Me and my dad have had our problems, mainly its him, hes an alcoholic, but not only is he an alcoholic he is an abusive one. He used to hurt my mom when they were married and I was little. I used to always get caught in the middle of it, I would run in and cry and scream at him telling him to stop, and scream at my mom telling her to stop from yelling at him, then run to my mom and hug her. Their marriage was ugly, and horrible. Once they got divorced, his drinking got worse, and he didnt really care about his actions or how it affected me or connor or blake. He just didnt give a fuck. Weekends we would go there, court ordered, we had to, and we wanted to at the beginning, he was our dad, and well we loved him. We missed him, we missed the nice, sober him. There was one night, when we had come home, I had marks on my arms from him hitting me, He had a couple drinks in him, he couldnt control himself, and lashed out on me, because I was the oldest. He blaimed me for the divorce, said If I hadnt been born this would have never happened. For so long I thought it was. To this day I still wonder. I still get blaimed by him. It was his fault tho. He was the one who cheated. My dad was never cut out to be a husband, let alone a father.

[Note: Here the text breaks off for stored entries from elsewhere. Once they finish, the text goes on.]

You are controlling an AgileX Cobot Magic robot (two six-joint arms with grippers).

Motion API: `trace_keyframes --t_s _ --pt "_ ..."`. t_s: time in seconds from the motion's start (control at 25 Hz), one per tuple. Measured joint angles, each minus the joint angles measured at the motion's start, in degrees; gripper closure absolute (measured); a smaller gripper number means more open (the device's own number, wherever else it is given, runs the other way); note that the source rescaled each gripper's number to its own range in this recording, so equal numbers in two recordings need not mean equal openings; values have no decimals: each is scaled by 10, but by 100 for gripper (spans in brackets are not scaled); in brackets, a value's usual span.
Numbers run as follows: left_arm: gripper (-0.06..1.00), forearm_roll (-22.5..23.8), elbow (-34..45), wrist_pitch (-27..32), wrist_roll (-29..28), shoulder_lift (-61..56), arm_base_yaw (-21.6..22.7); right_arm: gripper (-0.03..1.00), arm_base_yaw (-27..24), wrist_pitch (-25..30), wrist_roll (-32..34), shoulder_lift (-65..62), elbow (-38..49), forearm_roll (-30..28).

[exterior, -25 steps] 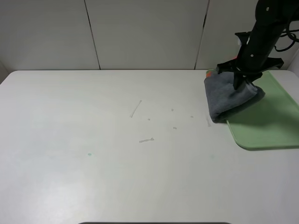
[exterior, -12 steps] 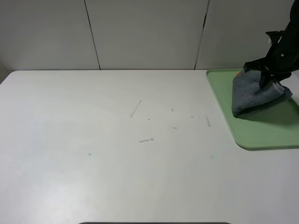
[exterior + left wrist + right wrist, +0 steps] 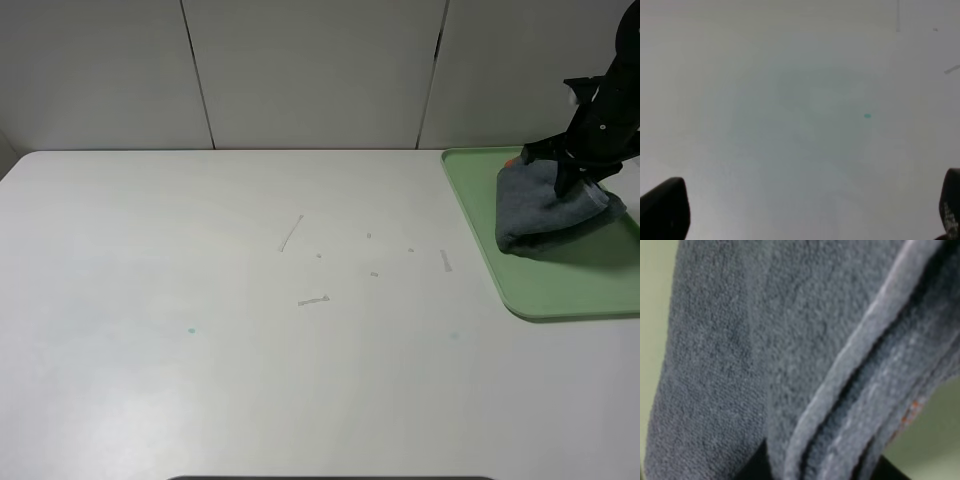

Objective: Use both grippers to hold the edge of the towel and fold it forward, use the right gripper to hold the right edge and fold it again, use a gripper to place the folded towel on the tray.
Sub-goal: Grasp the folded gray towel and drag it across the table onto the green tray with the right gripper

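— White table (image 3: 200,380) fills nearly the whole high view, doesn't it? What lies on the left of it?

— Very little. A small teal speck (image 3: 191,330) sits on the left half, and the left wrist camera shows the same speck (image 3: 867,116) on the bare surface. The left gripper (image 3: 810,210) hangs over that spot with its jaws spread wide: one black fingertip (image 3: 665,207) sits at one lower corner of that picture and the other at the opposite corner, with nothing between them. The high camera does not catch this gripper at all.

— And the middle?

— A few thin grey scuff marks (image 3: 291,233) scattered on the tabletop, nothing else.

— So the towel is on the right?

— Yes. The pale green tray (image 3: 560,295) lies at the table's right edge, and the dark grey towel (image 3: 545,210) rests on it as a folded bundle, inside the rim. A bit of orange (image 3: 512,160) shows at its far corner.

— Is the right gripper holding it?

— The right gripper (image 3: 572,172) comes down onto the top of the bundle, its jaws pinching the cloth. From its wrist camera the towel (image 3: 765,355) fills the picture, with the pale hem layers (image 3: 855,385) stacked together, a faint orange mark (image 3: 910,412) and green tray (image 3: 935,440) beyond.
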Motion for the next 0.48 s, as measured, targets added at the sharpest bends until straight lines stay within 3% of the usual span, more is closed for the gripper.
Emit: trace_keyframes --t_s 0.08,0.16,0.24,0.36,0.48 --pt "-6 0 0 0 0 0 0 64 0 4 0 0 0 -5" --pt "-6 0 0 0 0 0 0 30 0 8 0 0 0 -16" --pt "-6 0 0 0 0 0 0 8 0 8 0 0 0 -25" --pt "-6 0 0 0 0 0 0 -1 0 8 0 0 0 -29" --pt "-6 0 0 0 0 0 0 -3 1 8 -1 0 0 -30"
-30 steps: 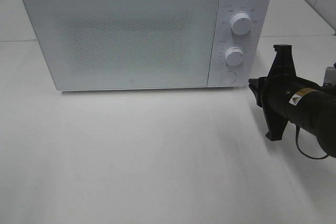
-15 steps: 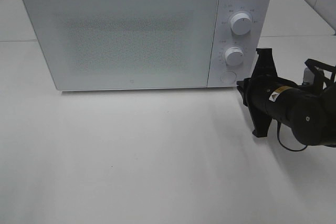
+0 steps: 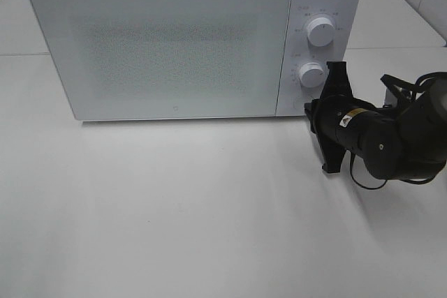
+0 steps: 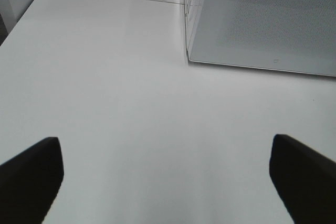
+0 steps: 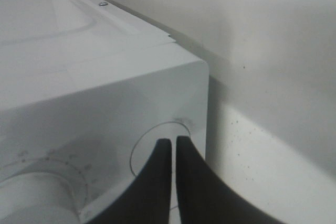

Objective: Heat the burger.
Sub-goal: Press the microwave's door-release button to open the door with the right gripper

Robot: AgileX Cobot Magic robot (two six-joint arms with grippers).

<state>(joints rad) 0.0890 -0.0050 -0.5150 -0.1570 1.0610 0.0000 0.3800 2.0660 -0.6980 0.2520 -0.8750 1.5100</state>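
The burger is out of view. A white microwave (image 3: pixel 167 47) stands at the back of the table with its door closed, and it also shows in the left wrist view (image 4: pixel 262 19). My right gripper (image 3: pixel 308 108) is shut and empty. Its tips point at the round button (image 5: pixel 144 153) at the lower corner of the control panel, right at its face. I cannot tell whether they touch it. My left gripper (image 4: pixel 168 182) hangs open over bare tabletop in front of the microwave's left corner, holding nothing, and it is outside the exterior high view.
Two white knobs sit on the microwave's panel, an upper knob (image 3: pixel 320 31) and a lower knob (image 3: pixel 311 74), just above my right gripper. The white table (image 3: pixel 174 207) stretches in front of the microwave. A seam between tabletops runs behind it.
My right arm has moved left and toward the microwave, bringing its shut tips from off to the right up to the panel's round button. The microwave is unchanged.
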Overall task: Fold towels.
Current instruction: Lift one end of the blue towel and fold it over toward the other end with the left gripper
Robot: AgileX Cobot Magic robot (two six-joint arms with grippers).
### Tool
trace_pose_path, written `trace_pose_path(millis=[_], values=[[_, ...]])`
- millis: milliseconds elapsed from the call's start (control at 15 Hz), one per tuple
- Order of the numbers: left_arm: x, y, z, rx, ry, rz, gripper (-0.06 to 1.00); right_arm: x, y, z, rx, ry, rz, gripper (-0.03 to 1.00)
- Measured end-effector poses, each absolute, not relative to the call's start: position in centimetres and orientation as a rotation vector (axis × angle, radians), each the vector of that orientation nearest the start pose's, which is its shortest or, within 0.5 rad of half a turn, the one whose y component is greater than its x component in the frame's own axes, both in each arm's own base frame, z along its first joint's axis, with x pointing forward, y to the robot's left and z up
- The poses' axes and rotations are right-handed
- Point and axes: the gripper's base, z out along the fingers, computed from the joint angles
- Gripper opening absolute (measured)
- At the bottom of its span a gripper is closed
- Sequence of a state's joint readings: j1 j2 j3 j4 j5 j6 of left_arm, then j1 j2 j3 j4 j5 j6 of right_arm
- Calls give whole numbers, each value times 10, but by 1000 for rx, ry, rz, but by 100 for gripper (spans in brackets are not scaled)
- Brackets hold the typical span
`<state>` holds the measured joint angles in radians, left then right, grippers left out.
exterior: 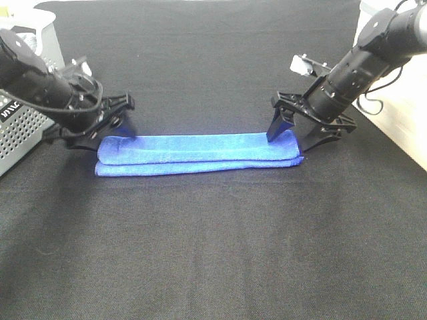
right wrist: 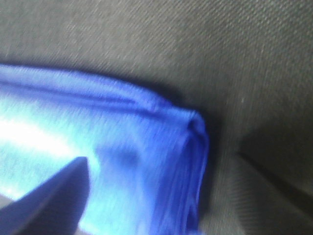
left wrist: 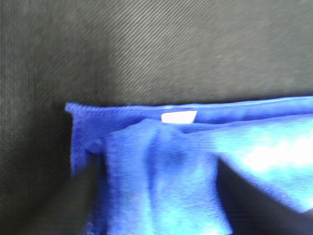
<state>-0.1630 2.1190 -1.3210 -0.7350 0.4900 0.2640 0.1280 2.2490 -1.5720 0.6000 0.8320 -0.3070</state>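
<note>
Where the towel lies: the towel is a long narrow strip, already folded in layers, flat on the black table cover between the two arms; its near edge is slightly stepped
Left gripper: the left gripper sits low at the strip's left end, jaws spread and pinching nothing; in the wrist view the end bunches up between two blurred dark fingers, with the white tag just beyond
Right gripper: the right gripper is spread wide and empty; one finger touches the top of the towel near its right end, the other is down past the end over bare cover
Handling: likely light, soft and limp; it should sag when lifted, and the layers may slide over one another
Where to hold: probably the two short ends, pinching every layer at once, close to the folded edge
Risk: catching only the top layer could peel the fold open
</note>
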Motion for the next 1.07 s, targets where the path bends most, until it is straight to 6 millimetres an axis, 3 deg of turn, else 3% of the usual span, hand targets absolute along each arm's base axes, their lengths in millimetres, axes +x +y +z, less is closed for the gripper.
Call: trace_pose_path(millis=[133, 333, 733, 933, 1067], values=[[414, -96, 121, -211, 2707, -578, 79, 437, 93, 132, -103, 2880, 639, 77], [413, -92, 119, -234, 2728, -528, 80, 435, 89, 141, -125, 2887, 571, 77], [414, -91, 100, -305, 2757, -515, 80, 435, 86, 141, -133, 2892, 513, 77], [416, -92, 95, -323, 2749, -533, 69, 435, 86, 141, -132, 2889, 512, 77], [417, -92, 92, -342, 2747, -538, 51, 435, 86, 141, -132, 2889, 512, 77]])
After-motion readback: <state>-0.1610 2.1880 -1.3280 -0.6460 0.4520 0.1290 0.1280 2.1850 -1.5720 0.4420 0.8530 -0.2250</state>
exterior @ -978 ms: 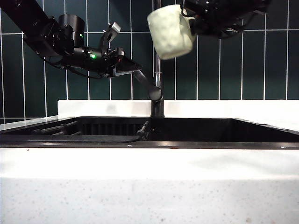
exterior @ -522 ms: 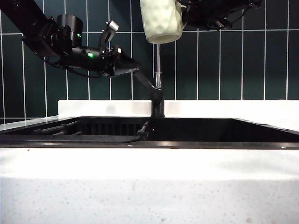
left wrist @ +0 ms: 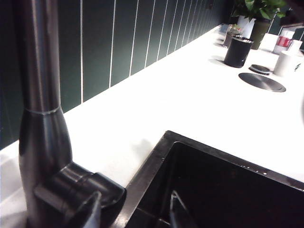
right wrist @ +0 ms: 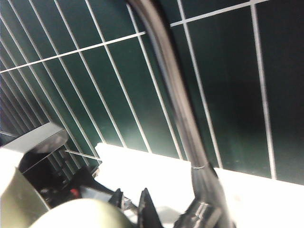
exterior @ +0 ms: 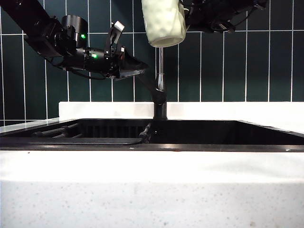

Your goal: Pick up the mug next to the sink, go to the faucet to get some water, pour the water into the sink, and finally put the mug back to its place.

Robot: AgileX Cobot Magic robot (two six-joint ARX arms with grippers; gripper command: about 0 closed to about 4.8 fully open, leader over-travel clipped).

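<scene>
The mug (exterior: 164,23) is up high at the top of the exterior view, upright, its base directly above the faucet (exterior: 160,90) pipe. The right gripper (exterior: 189,14) reaches in from the upper right and is pinching the mug at its side, jaws nearly together; in the right wrist view the mug's pale rim (right wrist: 80,213) sits close beneath the camera, the faucet (right wrist: 183,114) rising past it against green tile. Below lies the sink (exterior: 199,132), dark, set in the white bench (exterior: 152,190). The left gripper (exterior: 124,66) hovers left of the faucet, jaws spread wide, holding nothing; its wrist view shows the faucet base (left wrist: 47,156) and sink corner (left wrist: 156,161).
</scene>
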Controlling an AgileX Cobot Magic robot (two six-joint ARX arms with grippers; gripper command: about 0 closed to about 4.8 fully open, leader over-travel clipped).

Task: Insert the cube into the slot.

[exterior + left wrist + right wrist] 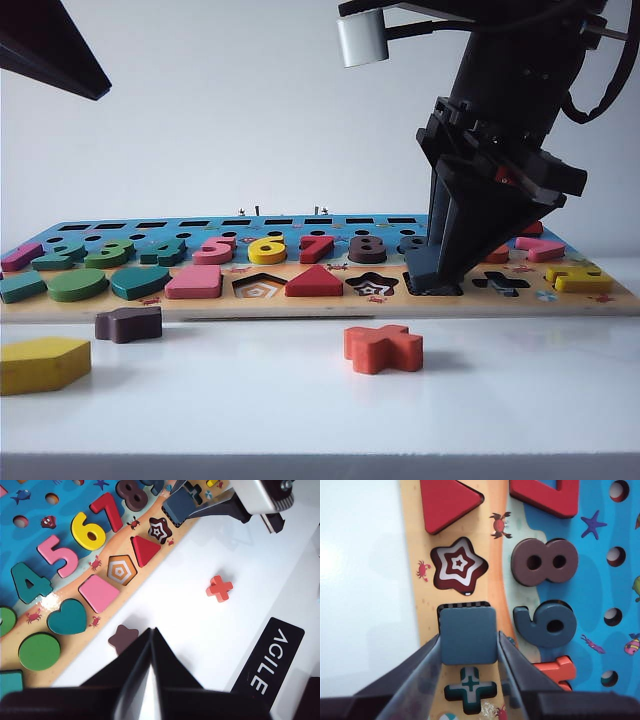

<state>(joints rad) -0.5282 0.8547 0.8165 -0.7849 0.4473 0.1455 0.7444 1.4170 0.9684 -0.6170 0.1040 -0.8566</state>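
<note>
My right gripper [469, 652]: jaws clamped on two opposite edges of the cube [469, 635], pointing down at the board [415, 620].
Cube: flat navy square, held over the slot [464, 605]; a strip of checkered floor shows along one edge, so it sits slightly off. Whether it rests in the recess or just above, I cannot tell.
Beside the cube: star recess [460, 562] on one side, cross recess [470, 689] on the other; grey 9 [547, 625] and brown 8 [542, 562] next over.
Red triangle [445, 500]: past the star, seated.
My left gripper [151, 645]: well apart from the board, above the table [200, 640], fingers pressed together, holding nothing.
Below it: brown block [122, 637].
Further off: orange cross [219, 588], loose on the table.
Yellow block [42, 364]: at the table's near left corner in the exterior view.
</note>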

He hasnt called the house, until today, in 4 months. He didnt see my brother or sister during christmas, or call. Sometimes I wonder, if he is even still alive, or if he got in an accident from drunk driving, or that psycho wife of his kicked him out. That bitch, I fucking hate her, I honestly dont have a lot of hatred for really anyone, but that women, not even women, that thing, I wish she would fucking die and burn in fucking hell. I wonder what life would be like if he was around, if he stopped drinking, if he didnt do drugs, if he wasnt abusive, if he was a good person...instead of calling me names, blaiming me for things, hurting me, whether its emotionally or physically. Thank god Im old enough to say where I want to go in this divorce. My sister, Blake, and my brother, Connor, well if the court says it, they have to. My little sisters birthday is in a matter of days, she even wonders if he will call, or acknowledge it...It makes her sad and I know it does, but she wont admit it, I know it hurts her, just like it hurts Connor. It makes me so mad to see them hurt like it. I saw my mom hurt, then I felt the pain myself, I wont allow them to. It breaks my heart to feel their pain, or see them in that same pain.

...everything happens for a reason...maybe Im meant to be hurt like that, by someone of my own flesh and blood. But like someone I look up to said..."Hes not on my birth certificate.." and they were right, Im my moms kid. He is nothing to me, just a sperm doner. And as far as Im concerned, he is already dead to me.